● **Exercise prompt**
Look through the data below. Pick out the lines holding the string "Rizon".

(Saved entries)
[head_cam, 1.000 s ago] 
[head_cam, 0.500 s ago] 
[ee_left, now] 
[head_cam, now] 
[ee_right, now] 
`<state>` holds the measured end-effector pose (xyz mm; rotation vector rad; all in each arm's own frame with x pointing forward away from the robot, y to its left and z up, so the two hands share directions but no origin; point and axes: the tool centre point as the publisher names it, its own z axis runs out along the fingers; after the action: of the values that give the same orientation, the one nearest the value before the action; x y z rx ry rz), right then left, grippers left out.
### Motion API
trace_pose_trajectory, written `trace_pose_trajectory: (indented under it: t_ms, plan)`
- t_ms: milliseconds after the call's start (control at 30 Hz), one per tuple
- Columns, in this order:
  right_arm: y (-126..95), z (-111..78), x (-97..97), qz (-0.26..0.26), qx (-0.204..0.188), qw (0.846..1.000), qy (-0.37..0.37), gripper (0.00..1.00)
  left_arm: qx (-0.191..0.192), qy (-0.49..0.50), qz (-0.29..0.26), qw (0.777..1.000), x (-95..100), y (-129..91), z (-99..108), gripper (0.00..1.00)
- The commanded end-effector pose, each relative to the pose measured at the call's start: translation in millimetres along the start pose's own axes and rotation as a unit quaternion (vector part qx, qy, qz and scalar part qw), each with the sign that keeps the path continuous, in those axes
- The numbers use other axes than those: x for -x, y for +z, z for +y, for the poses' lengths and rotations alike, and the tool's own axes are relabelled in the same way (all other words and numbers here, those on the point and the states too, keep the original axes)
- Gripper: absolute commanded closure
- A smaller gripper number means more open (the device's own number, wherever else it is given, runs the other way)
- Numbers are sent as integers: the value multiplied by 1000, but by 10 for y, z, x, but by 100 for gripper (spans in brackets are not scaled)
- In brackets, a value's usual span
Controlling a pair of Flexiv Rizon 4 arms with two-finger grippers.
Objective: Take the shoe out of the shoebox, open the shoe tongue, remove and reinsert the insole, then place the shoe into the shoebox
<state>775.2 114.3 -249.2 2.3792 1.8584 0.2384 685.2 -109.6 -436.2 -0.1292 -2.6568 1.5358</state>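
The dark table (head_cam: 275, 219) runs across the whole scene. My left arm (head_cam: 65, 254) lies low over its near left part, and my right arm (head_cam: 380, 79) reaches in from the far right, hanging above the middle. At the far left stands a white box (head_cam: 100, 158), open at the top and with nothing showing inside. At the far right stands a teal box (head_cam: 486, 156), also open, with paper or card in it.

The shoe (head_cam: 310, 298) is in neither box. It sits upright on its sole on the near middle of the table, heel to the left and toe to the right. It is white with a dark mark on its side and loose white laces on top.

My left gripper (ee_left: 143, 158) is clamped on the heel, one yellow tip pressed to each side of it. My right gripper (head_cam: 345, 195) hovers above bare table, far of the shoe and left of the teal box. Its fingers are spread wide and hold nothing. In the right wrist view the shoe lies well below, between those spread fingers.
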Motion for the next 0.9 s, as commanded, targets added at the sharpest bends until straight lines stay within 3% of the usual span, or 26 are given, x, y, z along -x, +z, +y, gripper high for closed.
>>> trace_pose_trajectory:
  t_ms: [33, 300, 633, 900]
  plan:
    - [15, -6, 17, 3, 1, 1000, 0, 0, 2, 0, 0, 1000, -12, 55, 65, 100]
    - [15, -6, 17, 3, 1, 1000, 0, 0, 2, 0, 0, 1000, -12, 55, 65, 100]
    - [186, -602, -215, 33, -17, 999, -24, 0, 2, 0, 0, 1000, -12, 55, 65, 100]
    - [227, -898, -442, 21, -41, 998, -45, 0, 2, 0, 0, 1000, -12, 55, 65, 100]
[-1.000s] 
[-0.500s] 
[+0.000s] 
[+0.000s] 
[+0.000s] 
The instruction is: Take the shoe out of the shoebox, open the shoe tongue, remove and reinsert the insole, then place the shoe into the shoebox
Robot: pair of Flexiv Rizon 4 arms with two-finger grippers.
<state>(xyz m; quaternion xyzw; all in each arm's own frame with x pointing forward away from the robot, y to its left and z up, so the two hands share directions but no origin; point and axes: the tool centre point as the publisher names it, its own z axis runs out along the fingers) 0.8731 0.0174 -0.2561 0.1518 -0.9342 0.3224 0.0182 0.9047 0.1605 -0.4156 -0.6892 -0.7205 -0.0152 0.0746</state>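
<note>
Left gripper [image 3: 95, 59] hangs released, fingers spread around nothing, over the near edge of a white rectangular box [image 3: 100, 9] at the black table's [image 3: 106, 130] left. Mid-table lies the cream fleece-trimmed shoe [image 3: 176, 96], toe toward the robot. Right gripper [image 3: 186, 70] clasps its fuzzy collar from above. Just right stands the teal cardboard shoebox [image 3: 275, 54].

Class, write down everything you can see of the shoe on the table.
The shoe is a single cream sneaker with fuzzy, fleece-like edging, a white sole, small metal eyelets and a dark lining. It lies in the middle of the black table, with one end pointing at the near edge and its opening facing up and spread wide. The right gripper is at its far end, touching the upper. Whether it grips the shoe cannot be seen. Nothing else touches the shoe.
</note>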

● **Response area**
Controlling a pair of Flexiv Rizon 4 arms with two-finger grippers.
Robot: pair of Flexiv Rizon 4 arms with two-finger grippers.

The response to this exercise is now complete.